Task prompt: For this exercise, repeat the listing below from its first line through the line containing "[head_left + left", exactly as written.

Data:
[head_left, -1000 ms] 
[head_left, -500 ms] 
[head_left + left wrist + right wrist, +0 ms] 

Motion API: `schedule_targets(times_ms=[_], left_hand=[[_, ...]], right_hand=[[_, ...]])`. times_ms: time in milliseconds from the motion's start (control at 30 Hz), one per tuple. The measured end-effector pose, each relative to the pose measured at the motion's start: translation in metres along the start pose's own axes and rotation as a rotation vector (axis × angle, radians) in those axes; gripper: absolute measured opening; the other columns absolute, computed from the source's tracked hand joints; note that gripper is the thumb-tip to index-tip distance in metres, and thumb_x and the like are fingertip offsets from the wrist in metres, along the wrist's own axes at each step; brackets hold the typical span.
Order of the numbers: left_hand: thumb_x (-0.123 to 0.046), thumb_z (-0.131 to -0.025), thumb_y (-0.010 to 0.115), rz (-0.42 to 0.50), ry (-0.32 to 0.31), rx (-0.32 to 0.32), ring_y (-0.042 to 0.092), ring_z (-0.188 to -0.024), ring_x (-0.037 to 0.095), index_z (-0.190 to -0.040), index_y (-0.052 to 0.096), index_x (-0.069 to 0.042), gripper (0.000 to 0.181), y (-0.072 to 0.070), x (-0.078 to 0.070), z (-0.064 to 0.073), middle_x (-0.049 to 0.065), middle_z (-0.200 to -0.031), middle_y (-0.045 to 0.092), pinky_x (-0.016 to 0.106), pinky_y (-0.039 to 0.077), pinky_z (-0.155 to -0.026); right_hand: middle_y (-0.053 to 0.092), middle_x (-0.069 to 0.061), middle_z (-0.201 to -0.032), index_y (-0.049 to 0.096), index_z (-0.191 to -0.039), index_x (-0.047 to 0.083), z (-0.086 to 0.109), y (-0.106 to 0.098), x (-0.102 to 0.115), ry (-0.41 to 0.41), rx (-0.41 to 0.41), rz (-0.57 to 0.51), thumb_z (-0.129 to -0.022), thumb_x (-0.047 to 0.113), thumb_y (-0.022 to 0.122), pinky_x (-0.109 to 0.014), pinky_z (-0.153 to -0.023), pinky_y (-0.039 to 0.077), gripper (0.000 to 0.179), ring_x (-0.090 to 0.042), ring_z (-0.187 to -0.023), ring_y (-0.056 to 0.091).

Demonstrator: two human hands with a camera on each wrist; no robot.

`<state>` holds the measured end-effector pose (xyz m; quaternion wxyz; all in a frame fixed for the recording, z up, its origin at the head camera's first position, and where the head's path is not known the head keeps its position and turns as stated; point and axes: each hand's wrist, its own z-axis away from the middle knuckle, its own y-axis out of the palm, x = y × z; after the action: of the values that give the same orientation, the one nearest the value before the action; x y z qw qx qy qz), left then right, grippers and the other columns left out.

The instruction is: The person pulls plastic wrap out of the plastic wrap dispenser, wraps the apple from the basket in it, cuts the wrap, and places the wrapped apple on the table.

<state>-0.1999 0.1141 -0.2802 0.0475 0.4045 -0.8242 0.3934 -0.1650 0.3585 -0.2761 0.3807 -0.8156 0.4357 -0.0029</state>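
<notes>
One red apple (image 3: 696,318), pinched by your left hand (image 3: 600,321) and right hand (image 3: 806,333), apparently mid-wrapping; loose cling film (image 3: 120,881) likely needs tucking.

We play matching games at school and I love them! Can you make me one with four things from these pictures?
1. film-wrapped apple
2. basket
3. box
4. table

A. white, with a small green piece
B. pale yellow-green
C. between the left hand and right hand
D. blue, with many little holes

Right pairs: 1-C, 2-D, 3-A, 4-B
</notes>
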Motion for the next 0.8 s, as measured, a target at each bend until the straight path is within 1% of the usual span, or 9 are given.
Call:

Output for this exercise:
[head_left, -1000 ms] 
[head_left, -500 ms] 
[head_left + left wrist + right wrist, +0 ms] 

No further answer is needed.